« L’Amérique d’abord. » Ce slogan remis au goût du jour par Donald Trump il y a une demi-douzaine d’années demeure brûlant d’actualité même si Joe Biden occupe maintenant la Maison-Blanche.

Le nationalisme économique a toujours la cote chez nos voisins du Sud.

Et c’est le plus important des obstacles auxquels Justin Trudeau et ses ministres font face actuellement à Washington.

Non, la relation canado-américaine n’a pas changé du tout au tout.

Et non, cette visite dans la capitale américaine (où se déroulera jeudi un sommet des Trois Amigos) ne sera pas l’équivalent d’un pique-nique.

C’est vrai, plus personne ne menace de pulvériser l’accord de libre-échange entre les trois pays comme le faisait Donald Trump.

C’est vrai, le Canada dispose d’interlocuteurs prévisibles à la Maison-Blanche, à commencer par le président Biden.

C’est un immense soulagement !

Mais les points de friction sur le plan commercial entre nos deux pays ne sont pas tous disparus pour autant.

La preuve la plus récente de ce constat, c’est que le Congrès américain se penche actuellement sur une nouvelle idée protectionniste : un crédit d’impôt qui pourrait être offert sur les véhicules électriques construits aux États-Unis.

L’initiative menace l’industrie automobile tant au Canada qu’au Mexique.

Il y avait d’ailleurs mercredi, au menu du premier jour du voyage du premier ministre Trudeau, une série de rencontres avec des ténors démocrates et républicains au sein des deux chambres du Congrès américain.

Riche idée.

PHOTO JACQUELYN MARTIN, ASSOCIATED PRESS

Au premier jour de son voyage diplomatique à Washington, le premier ministre Justin Trudeau a rencontré bon nombre d’élus américains, dont Nancy Pelosi, présidente de la Chambre des représentants.

C’est de la plus haute importance.

Justin Trudeau en aura certainement profité pour leur livrer un message très simple : attiser la rivalité entre le Canada, les États-Unis et le Mexique serait une très, très mauvaise idée ; on devrait plutôt tirer profit de notre alliance pour faire face à la concurrence venue de l’extérieur du continent nord-américain.

On parle ici en tout premier lieu de la Chine, bien sûr, le grand rival de Washington.

Le raisonnement tombe sous le sens.

On travaille mieux entre alliés si on se serre les coudes que si on lutte les uns contre les autres.

C’est d’ailleurs ce que Justin Trudeau a fait valoir publiquement, de façon bien sentie, lors d’une série d’échanges au Woodrow Wilson Center mercredi midi.

PHOTO ADRIAN WYLD, LA PRESSE CANADIENNE

Le premier ministre du Canada a participé à une séance de questions-réponses organisée par le Wilson Center, à Washington, mercredi.

Rappelons-nous : ça ressemble au message qui était véhiculé par Ottawa aux quatre coins des États-Unis alors que Donald Trump était au pouvoir.

La mobilisation, si efficace à l’époque, devrait d’ailleurs se poursuivre.
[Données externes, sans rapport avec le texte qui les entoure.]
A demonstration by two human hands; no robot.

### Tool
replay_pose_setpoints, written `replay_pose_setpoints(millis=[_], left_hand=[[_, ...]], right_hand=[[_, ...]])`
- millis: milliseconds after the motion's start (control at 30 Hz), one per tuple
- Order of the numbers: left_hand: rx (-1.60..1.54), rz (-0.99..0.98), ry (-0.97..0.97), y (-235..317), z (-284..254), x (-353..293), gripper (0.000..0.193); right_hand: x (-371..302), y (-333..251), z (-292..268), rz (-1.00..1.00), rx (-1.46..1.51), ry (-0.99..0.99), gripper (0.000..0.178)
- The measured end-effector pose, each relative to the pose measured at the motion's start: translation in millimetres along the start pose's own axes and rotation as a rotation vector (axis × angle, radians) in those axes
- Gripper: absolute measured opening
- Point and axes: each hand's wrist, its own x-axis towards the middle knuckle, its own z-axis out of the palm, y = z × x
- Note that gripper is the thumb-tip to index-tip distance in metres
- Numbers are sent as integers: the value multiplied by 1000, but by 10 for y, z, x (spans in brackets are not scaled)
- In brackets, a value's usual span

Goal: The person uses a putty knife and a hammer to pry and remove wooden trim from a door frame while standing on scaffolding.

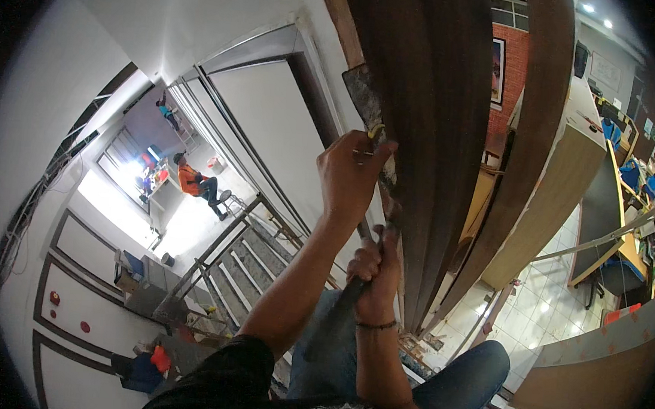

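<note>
My left hand (353, 172) is raised at the edge of a dark brown wooden panel (429, 136). Its fingers are pinched together beside a small yellow bit (378, 131); what they hold is largely hidden. Just above them, a flat dark grey piece (361, 94) lies along the panel's edge. Lower down, my right hand (376, 273) is closed round a long dark bar-like tool (329, 326), whose broad, blurred end slants down toward my lap. A thinner part of it rises above the fist toward my left hand. Its exact kind is unclear.
Slatted metal scaffolding (245, 267) stands at my left, by a white wall panel (269, 111). A person in orange (192, 181) sits further off; another is up a ladder (169, 112). A wood-faced box beam (549, 195) and cluttered desks (625, 245) are at right.
</note>
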Motion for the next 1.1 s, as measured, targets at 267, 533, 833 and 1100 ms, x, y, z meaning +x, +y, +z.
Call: replay_pose_setpoints(millis=[267,533,833,1100], left_hand=[[-9,25,53,-9,10,48,33],[-68,28,37,36,-14,75,33],[-90,-145,-32,258,-94,131,32],[-1,60,72,56,-68,224,28]], right_hand=[[-21,68,68,-7,-146,4,21],[8,124,259,0,-123,26,20],[-49,228,318,-29,-285,105,23],[44,264,261,-27,-199,107,26]])
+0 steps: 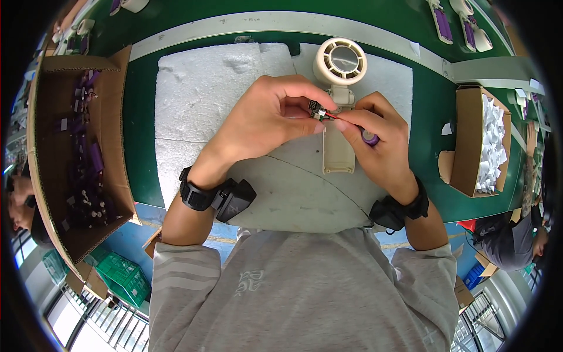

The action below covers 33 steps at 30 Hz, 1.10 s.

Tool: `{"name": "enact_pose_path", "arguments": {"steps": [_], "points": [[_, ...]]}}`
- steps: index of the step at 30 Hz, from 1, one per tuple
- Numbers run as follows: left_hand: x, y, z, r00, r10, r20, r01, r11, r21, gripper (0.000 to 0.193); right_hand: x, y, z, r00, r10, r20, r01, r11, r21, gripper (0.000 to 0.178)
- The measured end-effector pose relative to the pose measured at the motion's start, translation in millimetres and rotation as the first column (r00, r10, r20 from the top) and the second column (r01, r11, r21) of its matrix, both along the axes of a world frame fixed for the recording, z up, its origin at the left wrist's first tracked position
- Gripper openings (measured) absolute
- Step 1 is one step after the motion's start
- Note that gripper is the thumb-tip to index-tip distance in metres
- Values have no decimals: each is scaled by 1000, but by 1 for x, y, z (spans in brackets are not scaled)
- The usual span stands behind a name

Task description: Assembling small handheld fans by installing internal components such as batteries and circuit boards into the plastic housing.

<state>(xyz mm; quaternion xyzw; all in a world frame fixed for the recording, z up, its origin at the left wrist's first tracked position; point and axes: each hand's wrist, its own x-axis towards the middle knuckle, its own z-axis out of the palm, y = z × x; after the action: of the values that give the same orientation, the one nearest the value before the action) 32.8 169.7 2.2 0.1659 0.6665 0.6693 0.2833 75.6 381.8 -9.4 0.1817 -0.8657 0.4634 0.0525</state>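
Note:
A small circuit board (315,107) is pinched between the thumb and fingers of my left hand (261,117). My right hand (380,138) is closed too, its thumb and forefinger on thin red wires (331,116) that meet the board at a white connector. A purple cylindrical battery (369,138) sits inside my right hand, mostly covered by the fingers. Just beneath both hands lies a cream handheld fan (320,64), its round grille pointing away from me and its handle shell (338,154) lying hollow side up. My fingers hide the handle's upper part.
White foam sheets (199,88) lie under the work on a green table (143,141). At left stands a cardboard box (117,141) of purple batteries with wires. Another carton (469,141) holds white paper pieces at right. Purple-and-cream parts (441,23) lie beyond a metal rail (252,24).

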Motion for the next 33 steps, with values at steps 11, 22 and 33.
{"name": "enact_pose_path", "arguments": {"steps": [11, 22, 33], "points": [[2, 2, 0, 996, 93, -5, -93, 996, 16, 26, -2, -2, -3, 998, -32, -46, 29, 998, -57, 8], [4, 7, -5, 982, 176, -63, -175, 984, 25, 29, 1, -2, -2, 999, 25, -29, -25, 1000, -2, 6], [6, 9, -4, 874, 90, -478, -154, 983, -97, 43, 5, -13, 3, 990, -144, 5, 144, 987, -70, 25]]}}
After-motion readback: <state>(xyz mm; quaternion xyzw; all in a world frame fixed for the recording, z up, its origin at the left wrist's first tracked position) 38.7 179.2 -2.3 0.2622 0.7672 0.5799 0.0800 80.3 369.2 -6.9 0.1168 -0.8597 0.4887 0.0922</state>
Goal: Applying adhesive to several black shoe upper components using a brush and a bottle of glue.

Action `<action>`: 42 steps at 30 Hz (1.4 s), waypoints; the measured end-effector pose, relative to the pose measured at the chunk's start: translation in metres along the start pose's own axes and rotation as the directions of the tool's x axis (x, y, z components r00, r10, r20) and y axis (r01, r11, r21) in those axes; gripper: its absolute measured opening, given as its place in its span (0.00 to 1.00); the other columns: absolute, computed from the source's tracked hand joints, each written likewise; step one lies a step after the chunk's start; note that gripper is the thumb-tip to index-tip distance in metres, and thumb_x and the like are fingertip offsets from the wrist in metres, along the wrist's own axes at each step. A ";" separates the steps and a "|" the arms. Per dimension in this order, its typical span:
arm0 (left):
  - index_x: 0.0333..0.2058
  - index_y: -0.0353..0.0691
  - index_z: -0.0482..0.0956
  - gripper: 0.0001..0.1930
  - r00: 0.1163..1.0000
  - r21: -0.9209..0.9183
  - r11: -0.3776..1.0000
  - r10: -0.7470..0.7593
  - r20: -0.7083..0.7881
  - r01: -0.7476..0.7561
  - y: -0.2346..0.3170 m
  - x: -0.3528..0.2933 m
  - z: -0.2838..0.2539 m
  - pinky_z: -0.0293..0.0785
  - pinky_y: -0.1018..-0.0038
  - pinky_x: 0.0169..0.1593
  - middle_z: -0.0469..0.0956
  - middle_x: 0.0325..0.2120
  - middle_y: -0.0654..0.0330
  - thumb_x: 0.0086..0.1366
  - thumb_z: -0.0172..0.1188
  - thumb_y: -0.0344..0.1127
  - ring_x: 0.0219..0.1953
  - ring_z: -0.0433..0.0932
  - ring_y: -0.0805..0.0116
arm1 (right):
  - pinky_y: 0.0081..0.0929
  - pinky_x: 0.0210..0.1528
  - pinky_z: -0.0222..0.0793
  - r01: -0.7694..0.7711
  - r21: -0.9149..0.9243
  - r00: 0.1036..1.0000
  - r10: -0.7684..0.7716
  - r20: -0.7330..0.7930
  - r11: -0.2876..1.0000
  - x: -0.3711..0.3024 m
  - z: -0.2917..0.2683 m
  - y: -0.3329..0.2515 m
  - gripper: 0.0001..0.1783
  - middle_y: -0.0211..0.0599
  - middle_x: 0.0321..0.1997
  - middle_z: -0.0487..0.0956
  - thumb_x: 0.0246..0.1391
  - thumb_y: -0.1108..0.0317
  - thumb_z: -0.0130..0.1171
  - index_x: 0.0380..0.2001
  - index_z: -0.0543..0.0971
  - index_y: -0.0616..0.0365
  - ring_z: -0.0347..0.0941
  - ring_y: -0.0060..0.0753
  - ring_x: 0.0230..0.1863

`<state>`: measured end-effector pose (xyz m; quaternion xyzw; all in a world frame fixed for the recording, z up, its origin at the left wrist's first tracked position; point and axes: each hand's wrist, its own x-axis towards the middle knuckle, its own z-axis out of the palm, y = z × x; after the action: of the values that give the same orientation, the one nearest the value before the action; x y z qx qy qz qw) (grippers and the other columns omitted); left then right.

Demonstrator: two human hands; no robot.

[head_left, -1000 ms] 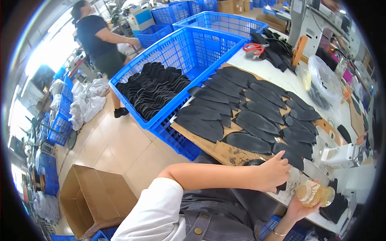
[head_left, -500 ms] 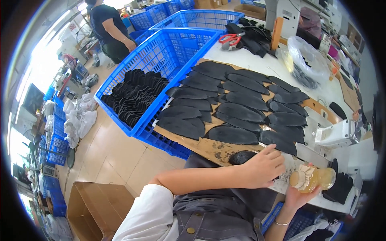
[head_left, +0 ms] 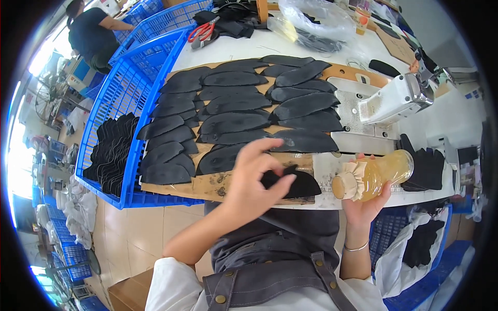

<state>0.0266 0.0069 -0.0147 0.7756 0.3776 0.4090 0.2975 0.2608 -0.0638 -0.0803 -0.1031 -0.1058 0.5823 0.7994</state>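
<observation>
My left hand (head_left: 254,179) hovers over the near edge of the cardboard-covered board (head_left: 218,181). Its thumb and fingers are curved but apart, and a matte black curved cut piece (head_left: 303,185) lies just under and beside them. My right hand (head_left: 365,205) is wrapped round a glass bottle (head_left: 386,168) of yellowish liquid, tilted almost on its side. A beige wrapped cover (head_left: 350,181) closes the bottle's left end. Beyond my left hand, black leaf-shaped pieces (head_left: 236,122) lie overlapping in three columns.
A blue crate (head_left: 132,150) on the left holds a stack of wavy black pieces (head_left: 114,155). Red-handled cutters (head_left: 203,33) and a clear plastic bag (head_left: 316,23) lie at the back. A white machine arm (head_left: 391,101) juts in at right, near a black stack (head_left: 428,168).
The view has turned, shifting the bench leftward. My left hand has moved away from the bottle, over the near black piece, and its fingers have spread. My right hand keeps the bottle.
</observation>
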 end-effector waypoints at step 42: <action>0.26 0.39 0.74 0.14 0.836 0.608 0.574 0.405 0.370 -0.548 -0.017 0.122 0.032 0.59 0.60 0.57 0.72 0.43 0.59 0.46 0.67 0.41 0.52 0.67 0.60 | 0.47 0.65 0.49 0.017 -0.044 1.000 -0.016 0.020 0.999 -0.001 -0.002 0.000 0.35 0.47 0.61 0.62 0.52 0.49 0.55 0.58 0.61 0.55 0.56 0.52 0.62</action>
<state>0.0946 0.1121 0.0065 0.9364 0.2483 0.2261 -0.1021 0.2614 -0.0645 -0.0819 -0.1143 -0.1273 0.5741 0.8007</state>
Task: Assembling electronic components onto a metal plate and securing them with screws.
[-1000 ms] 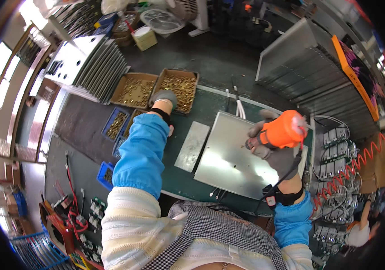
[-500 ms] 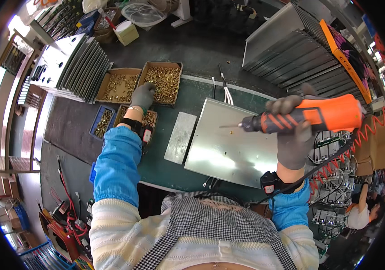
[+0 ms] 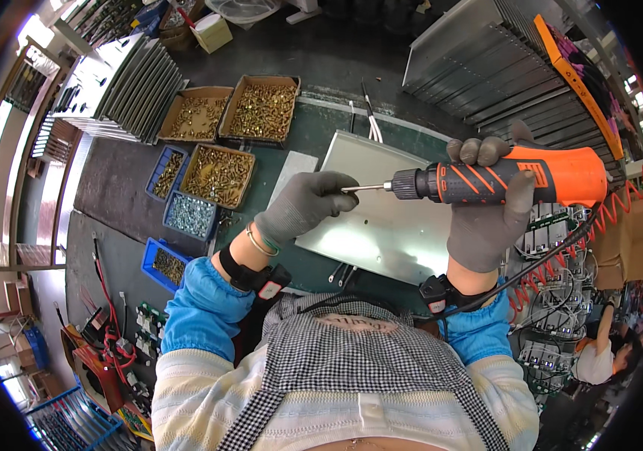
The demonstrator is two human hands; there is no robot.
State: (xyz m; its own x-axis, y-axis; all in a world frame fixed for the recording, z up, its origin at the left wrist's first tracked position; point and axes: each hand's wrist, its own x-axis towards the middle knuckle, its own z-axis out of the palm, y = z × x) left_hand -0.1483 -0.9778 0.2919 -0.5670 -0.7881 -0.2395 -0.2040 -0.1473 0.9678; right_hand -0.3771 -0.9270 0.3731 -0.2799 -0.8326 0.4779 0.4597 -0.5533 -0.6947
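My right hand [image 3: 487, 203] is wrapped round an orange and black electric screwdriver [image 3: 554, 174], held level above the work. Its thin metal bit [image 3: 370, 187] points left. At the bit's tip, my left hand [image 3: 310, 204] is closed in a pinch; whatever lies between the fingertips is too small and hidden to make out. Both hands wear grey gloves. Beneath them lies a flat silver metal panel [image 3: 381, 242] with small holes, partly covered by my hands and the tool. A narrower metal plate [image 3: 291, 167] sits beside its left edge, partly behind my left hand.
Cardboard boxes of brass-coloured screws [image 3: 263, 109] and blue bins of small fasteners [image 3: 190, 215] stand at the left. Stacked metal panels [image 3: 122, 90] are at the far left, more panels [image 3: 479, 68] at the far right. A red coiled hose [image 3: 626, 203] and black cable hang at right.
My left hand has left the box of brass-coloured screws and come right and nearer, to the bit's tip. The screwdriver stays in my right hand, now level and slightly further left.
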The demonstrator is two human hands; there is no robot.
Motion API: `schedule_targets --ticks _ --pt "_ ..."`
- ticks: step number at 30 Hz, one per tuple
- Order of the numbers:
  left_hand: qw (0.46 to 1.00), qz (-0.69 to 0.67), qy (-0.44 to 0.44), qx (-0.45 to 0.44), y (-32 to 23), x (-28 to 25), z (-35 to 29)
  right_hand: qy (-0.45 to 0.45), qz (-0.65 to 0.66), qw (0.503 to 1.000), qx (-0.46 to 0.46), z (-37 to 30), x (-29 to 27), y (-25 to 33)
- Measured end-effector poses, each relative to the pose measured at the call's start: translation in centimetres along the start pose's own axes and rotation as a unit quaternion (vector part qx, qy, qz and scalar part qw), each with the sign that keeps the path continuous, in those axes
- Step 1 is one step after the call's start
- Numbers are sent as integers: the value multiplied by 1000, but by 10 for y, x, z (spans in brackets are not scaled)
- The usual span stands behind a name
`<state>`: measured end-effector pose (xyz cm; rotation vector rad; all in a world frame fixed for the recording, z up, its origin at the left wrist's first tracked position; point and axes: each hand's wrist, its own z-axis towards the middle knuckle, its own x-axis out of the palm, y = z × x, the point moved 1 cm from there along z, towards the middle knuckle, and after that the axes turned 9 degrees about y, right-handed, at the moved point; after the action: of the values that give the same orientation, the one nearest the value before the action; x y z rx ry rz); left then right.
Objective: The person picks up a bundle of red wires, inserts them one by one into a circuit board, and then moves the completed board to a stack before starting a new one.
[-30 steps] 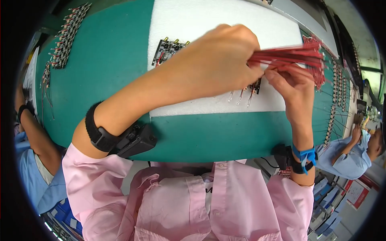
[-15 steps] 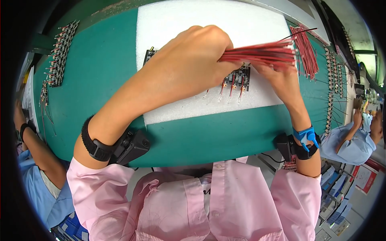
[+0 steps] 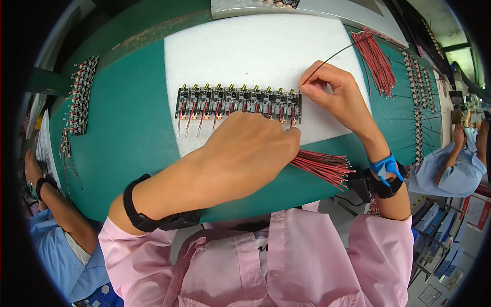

Tant du côté d’Ottawa que de celui des autres acteurs impliqués dans la relation canado-américaine : provinces, villes, milieu des affaires, etc.

« Être votre voisin, c’est comme dormir avec un éléphant : quelque douce et placide que soit la bête, on subit chacun de ses mouvements et de ses grognements », avait lancé Trudeau père aux Américains à la fin des années 60.

Ça n’a pas changé.

La relation est plus facile à gérer quand la bête américaine grogne moins, on s’entend là-dessus.

Mais ce n’est pas non plus de tout repos.

D’ailleurs, rien de mieux qu’une première véritable rencontre bilatérale en « présentiel » entre Justin Trudeau et Joe Biden pour jeter les bases de ce qui pourrait devenir une étroite collaboration au cours des prochaines années.

Un tel souhait n’est pas farfelu.

Justin Trudeau et Joe Biden ont plus d’atomes crochus que, disons, Stephen Harper et Barack Obama. Ou encore Jean Chrétien et George W. Bush.

Et on ne parle pas de Donald Trump, qui faisait des yeux doux uniquement aux tyrans.

Cela dit, il faudra bien que le Canada s’aligne sur certaines positions américaines, notamment en matière de relations internationales.

Particulièrement sur les dossiers chinois. Que ce soit le refus de laisser Huawei toucher aux infrastructures 5G ou le boycottage, par les politiciens de nos deux pays, des Jeux olympiques de Pékin.

Ces enjeux sont controversés et délicats. N’empêche qu’il est plus que temps, pour Ottawa, d’annoncer ses couleurs.

Il serait naïf de penser que les élus à Washington nous donneront tout ce qu’on veut sans rien attendre en retour.